Wondering how to migrate a Subversion repository to a Git repository? If so, this is the blog for you. We will cover that and various issues that can be encountered. The steps discussed here are basically just a summary of BitBucket’s step-by-step procedure for doing the migration and rely on some tools/scripts provided by Bitbucket (BB). However, in some situations there may be additional preparation of an SVN repository that is required before the BB steps will “just work”. That is discussed towards the end of this article.
NOTE: The migration must be done on a case-sensitive file system. Linux is fine, Windows is out, and OSX is do-able. For OSX, you can use the BB scripts to mount a case-sensitive file system by calling: java -jar svn-migration-scripts.jar create-disk-image <X> GitMigration. Where <X> is the size of the disk image to create, in Gigabytes (make sure it’s big enough).
NOTE: You can have multiple branch paths specified.
NOTE: This differs from the instructions on BB. The instructions on BB do not include specifying the prefix as empty. Git changed its default behavior from 1.x to 2.x. In 1.x the default prefix when doing an svn clone was to use an empty prefix. In 2.x the default is to add a prefix named “origin”. This does 2 things. First, it screws up later BB tools for converting SVN branches to Git branches (although there is technically a different way to fix that problem). Second, it will add the prefix “origin/” to the name of all of your branches and tags once they are converted to Git branches and tags. Whether or not it is desirable to have the “origin” prefix is up to you, but I decided I would rather not have the extra clutter.

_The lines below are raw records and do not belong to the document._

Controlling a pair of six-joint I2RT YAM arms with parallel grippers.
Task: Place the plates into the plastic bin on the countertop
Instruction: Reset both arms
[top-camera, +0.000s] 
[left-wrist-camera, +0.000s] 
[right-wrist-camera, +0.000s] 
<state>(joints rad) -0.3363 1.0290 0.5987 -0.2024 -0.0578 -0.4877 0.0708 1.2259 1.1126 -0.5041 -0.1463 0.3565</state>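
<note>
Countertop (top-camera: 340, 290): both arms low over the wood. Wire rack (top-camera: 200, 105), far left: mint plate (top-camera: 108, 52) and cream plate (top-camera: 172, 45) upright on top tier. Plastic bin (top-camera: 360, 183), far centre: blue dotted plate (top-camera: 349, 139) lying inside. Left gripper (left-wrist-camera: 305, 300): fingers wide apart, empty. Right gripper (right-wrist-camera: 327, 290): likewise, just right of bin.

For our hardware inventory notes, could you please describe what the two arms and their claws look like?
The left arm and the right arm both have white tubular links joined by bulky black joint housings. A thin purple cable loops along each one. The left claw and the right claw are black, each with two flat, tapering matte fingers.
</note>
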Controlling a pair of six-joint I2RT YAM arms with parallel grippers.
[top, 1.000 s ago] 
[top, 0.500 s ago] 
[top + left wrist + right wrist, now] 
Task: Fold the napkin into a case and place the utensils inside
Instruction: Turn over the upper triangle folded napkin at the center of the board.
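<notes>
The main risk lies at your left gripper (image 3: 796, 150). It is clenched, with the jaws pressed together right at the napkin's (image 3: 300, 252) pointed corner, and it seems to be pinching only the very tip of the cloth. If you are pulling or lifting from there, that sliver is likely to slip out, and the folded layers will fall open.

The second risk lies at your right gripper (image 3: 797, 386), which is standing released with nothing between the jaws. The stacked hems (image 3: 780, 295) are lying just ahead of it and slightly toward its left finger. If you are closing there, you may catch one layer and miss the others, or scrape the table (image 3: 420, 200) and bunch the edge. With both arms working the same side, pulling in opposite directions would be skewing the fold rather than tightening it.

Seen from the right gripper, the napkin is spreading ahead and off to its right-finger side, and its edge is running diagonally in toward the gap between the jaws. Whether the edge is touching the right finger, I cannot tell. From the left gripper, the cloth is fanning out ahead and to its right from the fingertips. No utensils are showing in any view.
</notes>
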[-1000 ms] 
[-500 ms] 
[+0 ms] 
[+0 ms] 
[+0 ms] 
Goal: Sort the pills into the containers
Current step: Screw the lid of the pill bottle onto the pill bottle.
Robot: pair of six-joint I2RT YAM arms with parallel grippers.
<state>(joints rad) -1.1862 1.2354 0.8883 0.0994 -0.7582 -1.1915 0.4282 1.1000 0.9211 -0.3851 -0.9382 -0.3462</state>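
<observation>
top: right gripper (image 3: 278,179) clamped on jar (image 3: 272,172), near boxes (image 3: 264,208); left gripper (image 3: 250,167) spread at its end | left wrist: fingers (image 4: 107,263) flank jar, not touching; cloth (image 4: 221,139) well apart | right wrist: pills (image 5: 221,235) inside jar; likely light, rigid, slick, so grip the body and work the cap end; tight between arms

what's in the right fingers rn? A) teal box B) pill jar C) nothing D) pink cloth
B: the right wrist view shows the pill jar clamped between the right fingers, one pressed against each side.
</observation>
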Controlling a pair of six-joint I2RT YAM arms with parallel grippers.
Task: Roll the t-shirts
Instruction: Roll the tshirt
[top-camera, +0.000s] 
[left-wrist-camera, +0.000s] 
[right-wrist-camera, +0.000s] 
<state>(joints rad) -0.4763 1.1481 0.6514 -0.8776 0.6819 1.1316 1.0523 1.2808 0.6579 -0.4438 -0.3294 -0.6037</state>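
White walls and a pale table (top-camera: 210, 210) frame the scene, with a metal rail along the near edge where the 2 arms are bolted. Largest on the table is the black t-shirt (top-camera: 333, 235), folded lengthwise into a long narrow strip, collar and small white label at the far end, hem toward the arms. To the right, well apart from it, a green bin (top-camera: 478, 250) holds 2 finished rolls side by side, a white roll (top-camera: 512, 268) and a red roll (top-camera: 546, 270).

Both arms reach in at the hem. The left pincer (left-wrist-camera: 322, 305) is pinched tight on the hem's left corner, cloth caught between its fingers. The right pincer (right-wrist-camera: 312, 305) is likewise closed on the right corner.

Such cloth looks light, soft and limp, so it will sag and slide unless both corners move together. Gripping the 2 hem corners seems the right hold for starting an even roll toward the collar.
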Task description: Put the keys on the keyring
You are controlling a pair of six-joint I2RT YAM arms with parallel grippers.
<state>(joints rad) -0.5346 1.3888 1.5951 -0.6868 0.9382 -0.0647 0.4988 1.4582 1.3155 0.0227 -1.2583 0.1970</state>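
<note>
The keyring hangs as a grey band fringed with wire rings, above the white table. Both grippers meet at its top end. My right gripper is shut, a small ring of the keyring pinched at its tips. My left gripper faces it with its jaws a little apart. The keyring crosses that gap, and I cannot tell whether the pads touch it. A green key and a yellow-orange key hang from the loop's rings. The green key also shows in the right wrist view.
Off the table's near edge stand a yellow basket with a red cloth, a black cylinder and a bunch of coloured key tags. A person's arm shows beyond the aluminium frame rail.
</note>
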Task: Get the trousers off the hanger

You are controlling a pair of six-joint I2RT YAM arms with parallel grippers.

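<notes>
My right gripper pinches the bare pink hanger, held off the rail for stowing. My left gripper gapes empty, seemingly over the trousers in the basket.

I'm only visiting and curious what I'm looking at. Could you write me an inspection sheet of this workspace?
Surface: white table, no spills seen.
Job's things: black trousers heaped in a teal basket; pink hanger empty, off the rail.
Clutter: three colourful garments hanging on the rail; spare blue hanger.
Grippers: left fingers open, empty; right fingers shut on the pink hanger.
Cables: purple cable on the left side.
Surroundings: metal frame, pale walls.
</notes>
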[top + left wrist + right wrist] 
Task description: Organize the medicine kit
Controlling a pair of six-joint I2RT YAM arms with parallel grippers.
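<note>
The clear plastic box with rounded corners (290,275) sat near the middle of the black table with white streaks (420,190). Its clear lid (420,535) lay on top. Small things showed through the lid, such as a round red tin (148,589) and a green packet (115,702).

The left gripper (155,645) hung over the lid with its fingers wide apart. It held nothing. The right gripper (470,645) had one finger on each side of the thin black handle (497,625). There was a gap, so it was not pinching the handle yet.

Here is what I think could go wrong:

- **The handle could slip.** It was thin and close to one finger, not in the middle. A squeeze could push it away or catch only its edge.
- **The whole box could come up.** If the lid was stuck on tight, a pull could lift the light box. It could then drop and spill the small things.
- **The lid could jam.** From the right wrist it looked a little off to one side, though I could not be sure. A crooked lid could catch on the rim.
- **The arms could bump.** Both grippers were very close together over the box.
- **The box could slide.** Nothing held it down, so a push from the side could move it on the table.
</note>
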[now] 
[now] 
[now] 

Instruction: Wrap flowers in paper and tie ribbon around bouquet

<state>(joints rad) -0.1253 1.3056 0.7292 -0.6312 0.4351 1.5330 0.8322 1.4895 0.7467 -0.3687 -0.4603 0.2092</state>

NOTE: Remember to put the git repo in a case-sensitive file system (see above)
The git utilities turn your SVN branches and tags into git remote branches and tags pointing to a remote with the name specified in the prefix (see above). This is useful for continuing to maintain the SVN repository, but not as useful if you want to do a 1-way conversion. Hence why I dropped the prefix because when doing a 1-way conversion it just adds extra clutter. The BB utilities will help you convert the remote branches and tags (pointing back to SVN) into local branches and tags that then look like they were always done in Git, to begin with.
NOTE: If you didn’t specify an empty prefix in the git svn clone step, then you will first see all your branches converted/created first and then at the end the script will delete all of the created branches. It also seems to screw up the tags as well. You can get around this by passing the “–no-delete” option after the force option. However, this still doesn’t fix issues with tags. Also, the conversion will keep all branches ever made. You’ll then have to go into Git and manually delete all branches that were already merged back in the SVN repository and deleted.
The above steps should work fine for both standard SVN layouts and simple, non-standard layouts where the location of the trunk, branches, and tags folders never changed. If you ever changed, moved, or renamed the trunk, branches, and tags folders you are going to have serious issues with the conversion. At this point, it is a good idea to consider whether or not you really need to maintain the history or if it would be ok to just start a git repository fresh from the latest SVN version as if it was the first commit into git. However, if you really want to maintain history, there is a way to do it – described here.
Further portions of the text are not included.